In the Netherlands, the Muziekcentrum van de Omroep (Broadcasting Music Centre), an umbrella organization of the Netherlands Public Broadcasting (NPO) associations, supports the Radio Filharmonisch Orkest, the Radio Kamer Filharmonie, the Groot Omroepkoor (Netherlands Radio Choir), and the Metropole Orkest, the world's largest professional pop and jazz orchestra.

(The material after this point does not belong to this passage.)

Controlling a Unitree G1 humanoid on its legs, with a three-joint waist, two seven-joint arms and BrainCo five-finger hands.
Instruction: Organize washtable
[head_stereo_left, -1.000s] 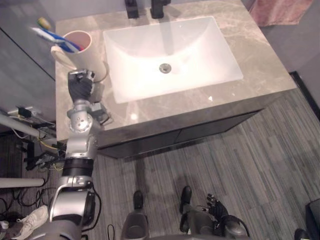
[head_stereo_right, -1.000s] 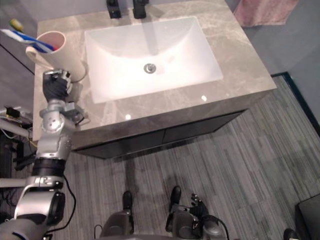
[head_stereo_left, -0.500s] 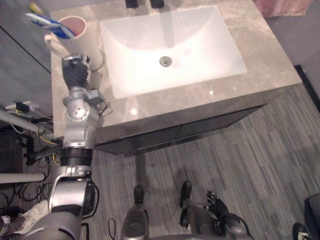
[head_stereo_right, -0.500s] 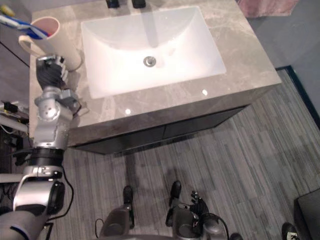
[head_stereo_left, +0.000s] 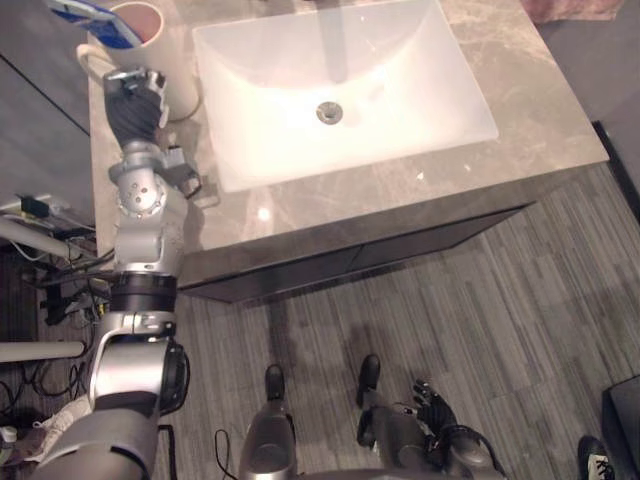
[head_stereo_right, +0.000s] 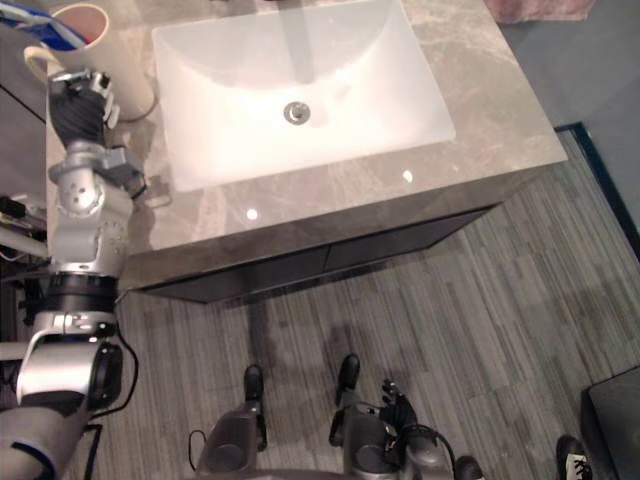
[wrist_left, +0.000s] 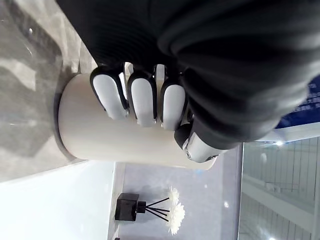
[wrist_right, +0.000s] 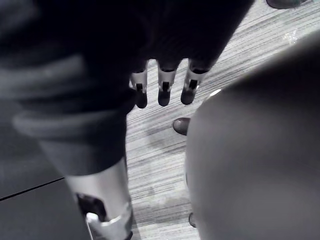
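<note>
Beside sink, left hand (curled) by cup.

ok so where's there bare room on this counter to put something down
Free: the wide counter strip right of the sink, and the narrower strip between sink and front edge. Crowded: the left strip, where the cup with a toothbrush stands and the left hand is up against it.

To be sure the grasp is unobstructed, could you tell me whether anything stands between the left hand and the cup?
Nothing visible does. The left hand is close beside the cup at the back left corner of the counter; the wrist view shows no object between them. The right hand hangs idle near the floor.
</note>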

Radiotelevisión Española (RTVE) in Spain maintains the RTVE Symphony Orchestra and its professional Choir.

===Americas===
The last surviving broadcast orchestra in North America was the CBC Radio Orchestra founded in 1938. On 28 March 2008 the Canadian Broadcasting Corporation (CBC) announced that the orchestra would be dissolved at the end of November. The ensemble has continued independent of network affiliation as the National Broadcast Orchestra based in Vancouver.

The house band for the Late Show with David Letterman whimsically called itself the CBS Orchestra though it was not a classical musical orchestra and did not perform on CBS outside of the Late Show. The last permanent studio orchestra in the United States was The Tonight Show Band, also known as the NBC Orchestra, a big band led by trumpeter Doc Severinsen.

===Oceania===
The Australian Broadcasting Corporation (ABC) in Australia operates six state radio symphony orchestras through its subdivision Symphony Australia.